Have you heard of HoweyCoin? It's "one of the largest cryptocurrency platforms ever built" and has the backing of several celebrities. It's also officially registered with the US government and will trade on an SEC-compliant exchange where you can buy and sell them for profit, though you can score a discount if you take advantage of the coin's pre-ICO sale. There's only one problem—HoweyCoin is fake, and none of those claims are true.
The US Securities and Exchange Commission created HoweyCoin and an accompanying website hyping its perks so that investors will know some of the red flags to look for before pouring money into a potentially fraudulent ICO, or initial coin offering.
It's a bit of an unusual move for the decades old agency, which as The Wall Street Journal points out is not exactly known for being all that plugged in to the digital communications scene. But with the rise of fraudulent ICOs, the SEC felt compelled to step in and issue a cleverly constructed warning.
"We’ve recently seen fraudsters pretending to be involved in blockchain technology, initial coin offerings, and crypto-currencies—when really they are simply operating scams designed to take investors’ hard-earned money. We created the bogus HoweyCoins.com site as an educational tool to alert investors to possible fraud involving digital assets like crypto-currencies and coin offerings," the SEC says.
The fake site is filled with red flags, which include claims of high and guaranteed returns, celebrity endorsements, claims of SEC compliance, the option of investing with a credit card, and more warning signs.

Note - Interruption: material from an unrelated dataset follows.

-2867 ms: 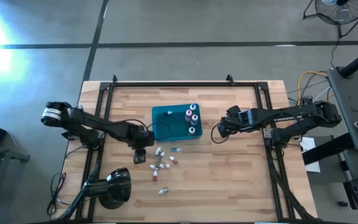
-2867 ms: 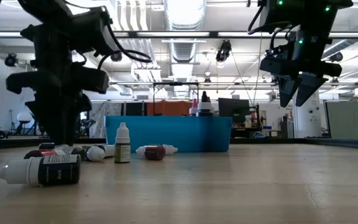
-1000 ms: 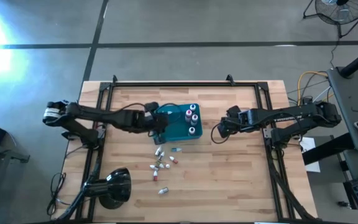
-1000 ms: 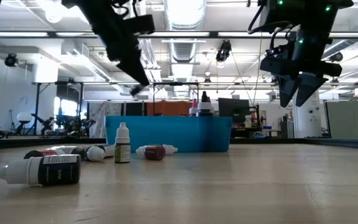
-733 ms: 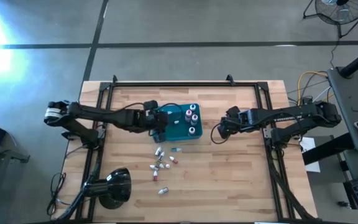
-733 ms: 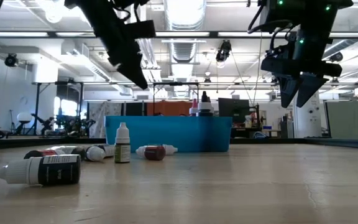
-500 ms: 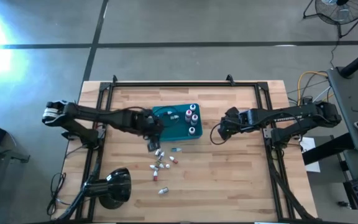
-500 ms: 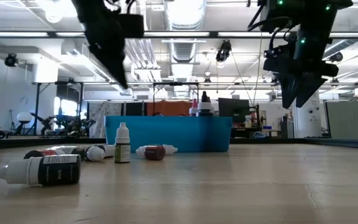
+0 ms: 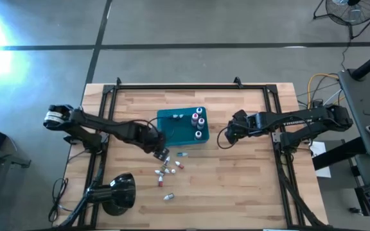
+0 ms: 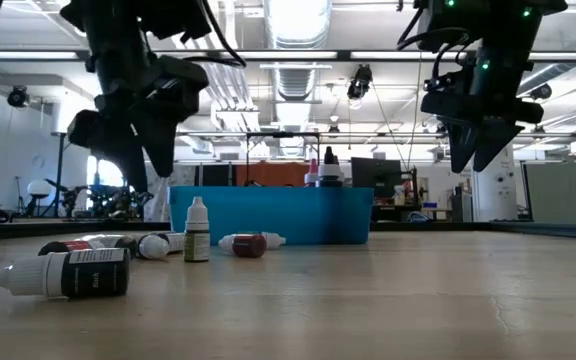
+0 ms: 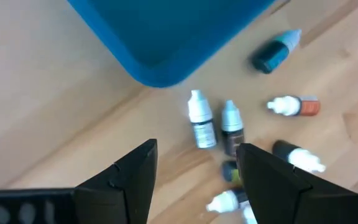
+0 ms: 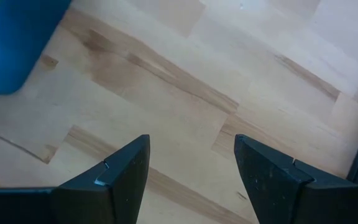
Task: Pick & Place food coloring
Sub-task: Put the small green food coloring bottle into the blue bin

In a separate article, WSJ highlights how prevalent ICO scams might be—in reviewing documents for 1,450 digital coin offerings, WSJ found that 271 of them contained red flags, including plagiarized investor documents and bogus executive biographies.
"Investors have poured more than $1 billion into the 271 coin offerings where the Journal identified red flags, according to a review of company statements and online transaction records—nearly one in five of those reviewed," WSJ wrote.
It's an interesting read, and certainly recommended if you have any inkling of investing in an ICO. While some of the ones containing red flags might be legitimate, we wouldn't bet (or invest) on it. Scams do take place, as we saw earlier this year when a little known Ethereum startup stole money from its investors and then trolled them, leaving behind a rewritten homepage with the word "penis" scrawled on it.
What this means for crypoturrency in the long run remains to be seen. Combined with the concern over the power consumption of mining digital coins, it might only be a matter of time before governments intervene (more than they already have).